La diputada María del Carmen Cabrera señaló que la reforma al Código Penal establece un castigo de 40 a 60 años contra quien incurra en la desaparición forzada de personas. ARCHIVO

Por: Mario Galeana

La Comisión de Procuración y Administración de Justicia del Congreso local aprobó una reforma al Código Penal que aumenta hasta 60 años de prisión las penas en contra de quien resulte responsable del delito de desaparición forzada de personas.

La reforma modifica los artículos 204 Bis y 304 Ter del citado código para establecer un castigo de 40 a 60 años contra quien incurra este delito, además de una multa de 10 mil a 20 mil días de salario mínimo.

La propuesta, que se aprobó ayer por unanimidad, incluye agravantes en distintos casos, como la posibilidad de que la persona desaparecida muera en el periodo de su no localización, además de que la víctima sea menor de edad, mujer, persona con discapacidad o adulto mayor.

La iniciativa señala que sólo se disminuirá el castigo cuando los victimarios liberen espontáneamente a la víctima en los siguientes 10 días de su desaparición, o cuando proporcionen información efectiva sobre la localización de la víctima, esté o no con vida.

“Es uno de los temas que son muy importantes en el estado; tenemos mucha presencia del delito de desaparición forzada”, reconoció la petista María del Carmen Cabrera Camacho, presidenta de la Comisión de Procuración y Administración de Justicia.

PIDEN CAPACITACIÓN A UNIFORMADOS

Durante la sesión de ayer, los diputados que integran este organismo legislativo también aprobaron una solicitud al Tribunal Superior de Justicia (TSJ) para que capacite a agentes del Ministerio Público, así como a mandos altos y medios de las policías locales y estatales, sobre los procedimientos en las detenciones que efectúan.

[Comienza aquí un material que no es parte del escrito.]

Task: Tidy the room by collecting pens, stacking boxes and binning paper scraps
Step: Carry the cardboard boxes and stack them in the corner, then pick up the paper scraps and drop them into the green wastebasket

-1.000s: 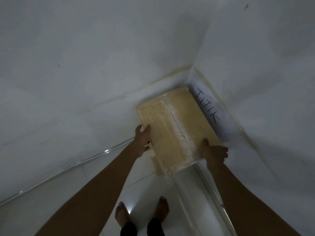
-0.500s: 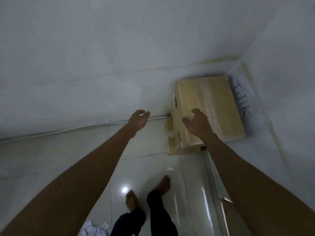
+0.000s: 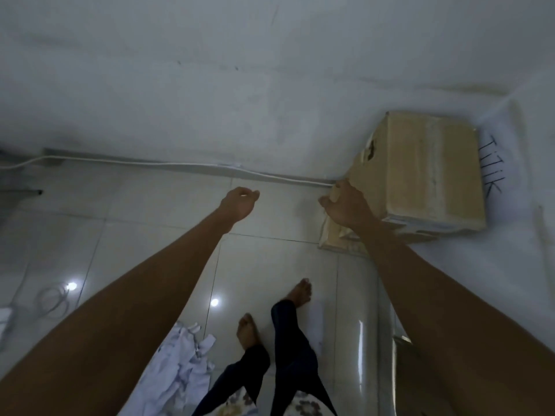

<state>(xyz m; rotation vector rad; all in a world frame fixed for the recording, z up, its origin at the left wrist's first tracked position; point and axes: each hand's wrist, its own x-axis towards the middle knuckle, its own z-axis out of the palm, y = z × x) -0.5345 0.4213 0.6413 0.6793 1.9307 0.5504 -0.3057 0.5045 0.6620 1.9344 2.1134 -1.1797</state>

Según la promovente de esta solicitud, Nora Merino Escamilla, fueron los mismos agentes ministeriales los que solicitaron esta capacitación, pues en ocasiones el juez de Control determina que las detenciones fueron ilegales.

La presidenta de la comisión agregó que, en otros casos, las instancias jurisdiccionales han considerado que no existen suficientes pruebas para validar la detención de las personas presuntamente implicadas en delitos.